El historiador definitivo

Daily Devotional Audio

Cuando vemos la luz de la estrella “delantera” de la constelación de la Osa Mayor, en realidad estamos viendo cómo era antes de que naciéramos. Esto se debe a que esa estrella, Dubhe, se encuentra a una distancia de entre 60 y 125 años luz. Esto significa que la luz tardó más de 60 años en llegar a nuestros ojos. Es fascinante pensar en lo que está ocurriendo en la Osa Mayor y que no conoceremos hasta que hayamos entrado en la vida eterna.

Pablo explicó que la vida divina de Jesús no tuvo principio. Sin embargo, a diferencia de la luz que vemos en el cielo nocturno, tenemos acceso instantáneo a la compañía y la sabiduría de Cristo. No tenemos que esperar cientos de años para recibir una respuesta a la oración. Al mismo tiempo, podemos confiar en que la sabiduría de Jesús supera con creces la de cualquier ser humano, porque Él conoce nuestra historia mejor que nosotros.

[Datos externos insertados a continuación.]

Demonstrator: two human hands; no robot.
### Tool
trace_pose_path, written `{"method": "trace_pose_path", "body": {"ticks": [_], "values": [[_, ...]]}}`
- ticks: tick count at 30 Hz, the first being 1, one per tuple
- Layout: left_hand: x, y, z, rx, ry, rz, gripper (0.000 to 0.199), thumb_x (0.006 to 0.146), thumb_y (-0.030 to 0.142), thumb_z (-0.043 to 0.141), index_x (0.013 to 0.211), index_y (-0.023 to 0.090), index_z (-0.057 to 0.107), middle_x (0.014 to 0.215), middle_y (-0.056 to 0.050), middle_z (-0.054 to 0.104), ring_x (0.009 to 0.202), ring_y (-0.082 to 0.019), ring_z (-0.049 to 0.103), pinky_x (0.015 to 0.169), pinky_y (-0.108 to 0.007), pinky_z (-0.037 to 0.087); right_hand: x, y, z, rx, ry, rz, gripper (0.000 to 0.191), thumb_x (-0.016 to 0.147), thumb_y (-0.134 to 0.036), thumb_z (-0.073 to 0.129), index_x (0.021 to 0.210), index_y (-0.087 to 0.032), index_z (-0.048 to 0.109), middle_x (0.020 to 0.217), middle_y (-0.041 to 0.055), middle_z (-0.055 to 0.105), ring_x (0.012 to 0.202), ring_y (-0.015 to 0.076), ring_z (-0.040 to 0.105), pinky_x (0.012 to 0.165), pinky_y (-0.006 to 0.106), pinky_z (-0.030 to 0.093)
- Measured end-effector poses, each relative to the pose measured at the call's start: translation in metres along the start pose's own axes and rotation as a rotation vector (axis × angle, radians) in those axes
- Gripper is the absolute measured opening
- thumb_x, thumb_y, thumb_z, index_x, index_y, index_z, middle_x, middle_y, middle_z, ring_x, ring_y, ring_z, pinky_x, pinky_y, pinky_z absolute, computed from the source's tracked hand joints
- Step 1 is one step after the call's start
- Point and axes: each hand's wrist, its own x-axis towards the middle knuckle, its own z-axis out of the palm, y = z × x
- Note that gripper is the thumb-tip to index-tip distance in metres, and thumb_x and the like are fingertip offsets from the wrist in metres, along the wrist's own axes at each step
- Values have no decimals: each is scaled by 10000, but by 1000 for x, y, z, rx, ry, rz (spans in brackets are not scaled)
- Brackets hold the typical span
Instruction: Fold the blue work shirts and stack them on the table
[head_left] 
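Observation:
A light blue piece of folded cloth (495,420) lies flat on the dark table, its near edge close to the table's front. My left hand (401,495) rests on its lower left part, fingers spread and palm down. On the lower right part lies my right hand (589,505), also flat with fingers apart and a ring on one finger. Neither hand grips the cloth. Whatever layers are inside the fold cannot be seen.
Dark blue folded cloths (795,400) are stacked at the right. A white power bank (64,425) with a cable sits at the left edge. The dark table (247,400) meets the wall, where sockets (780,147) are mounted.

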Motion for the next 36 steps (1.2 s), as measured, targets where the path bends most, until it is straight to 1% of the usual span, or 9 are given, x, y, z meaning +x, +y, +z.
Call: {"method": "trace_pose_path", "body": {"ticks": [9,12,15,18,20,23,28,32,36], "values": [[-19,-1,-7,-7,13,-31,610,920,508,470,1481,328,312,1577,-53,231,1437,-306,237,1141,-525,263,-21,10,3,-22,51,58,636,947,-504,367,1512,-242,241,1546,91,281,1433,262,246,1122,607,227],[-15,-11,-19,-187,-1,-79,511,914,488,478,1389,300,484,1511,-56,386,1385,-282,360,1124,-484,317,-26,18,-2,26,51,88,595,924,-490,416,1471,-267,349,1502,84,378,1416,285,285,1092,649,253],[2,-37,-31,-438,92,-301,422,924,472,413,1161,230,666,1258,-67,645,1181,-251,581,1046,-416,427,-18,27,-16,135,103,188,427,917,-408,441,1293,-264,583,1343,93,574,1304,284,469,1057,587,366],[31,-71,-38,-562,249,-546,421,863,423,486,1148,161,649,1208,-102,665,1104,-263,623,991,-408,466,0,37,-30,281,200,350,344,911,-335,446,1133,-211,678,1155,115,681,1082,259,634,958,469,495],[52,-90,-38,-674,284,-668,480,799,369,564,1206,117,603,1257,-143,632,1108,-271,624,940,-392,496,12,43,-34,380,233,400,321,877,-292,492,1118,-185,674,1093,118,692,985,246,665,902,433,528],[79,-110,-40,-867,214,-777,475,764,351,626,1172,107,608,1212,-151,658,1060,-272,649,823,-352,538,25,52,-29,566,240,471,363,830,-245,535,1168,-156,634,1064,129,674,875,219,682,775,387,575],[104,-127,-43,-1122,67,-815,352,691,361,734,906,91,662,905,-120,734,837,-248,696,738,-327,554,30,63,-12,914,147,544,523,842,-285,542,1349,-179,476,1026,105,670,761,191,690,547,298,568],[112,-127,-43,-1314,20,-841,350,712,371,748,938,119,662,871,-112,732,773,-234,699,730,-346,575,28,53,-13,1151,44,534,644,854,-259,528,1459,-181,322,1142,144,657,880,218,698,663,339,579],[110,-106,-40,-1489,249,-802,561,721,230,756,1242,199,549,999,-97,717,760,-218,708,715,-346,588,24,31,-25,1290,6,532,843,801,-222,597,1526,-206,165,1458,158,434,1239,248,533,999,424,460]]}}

A veces nos cuesta entendernos a nosotros mismos, y preguntamos a nuestros padres cómo éramos de niños. Dios, sin embargo, entiende perfectamente nuestro pasado. Él estaba allí cuando nuestros bisabuelos tomaban decisiones que afectarían a lo que somos hoy. Como resultado de Su exhaustivo conocimiento de las decisiones de cada generación que nos ha precedido, podemos confiar en que Cristo conoce y “suplirá” nuestra “necesidad” (Filipenses 4:19).

Esto también significa que Él es la autoridad final sobre nuestra historia. A veces los miembros de nuestra familia o nuestros amigos pueden despreciarnos porque creen que entienden nuestro pasado. Sin embargo, Cristo, que existió antes de que existiera la Osa Mayor, conoce nuestro pasado y todavía nos ama. “Dios demuestra su amor para con nosotros, en que siendo aún pecadores, Cristo murió por nosotros” (Romanos 5:8). Eso sí que es un pedazo de historia que cambia la vida.

Aplícalo:

Dile a alguien más joven que tú algo positivo sobre su historia.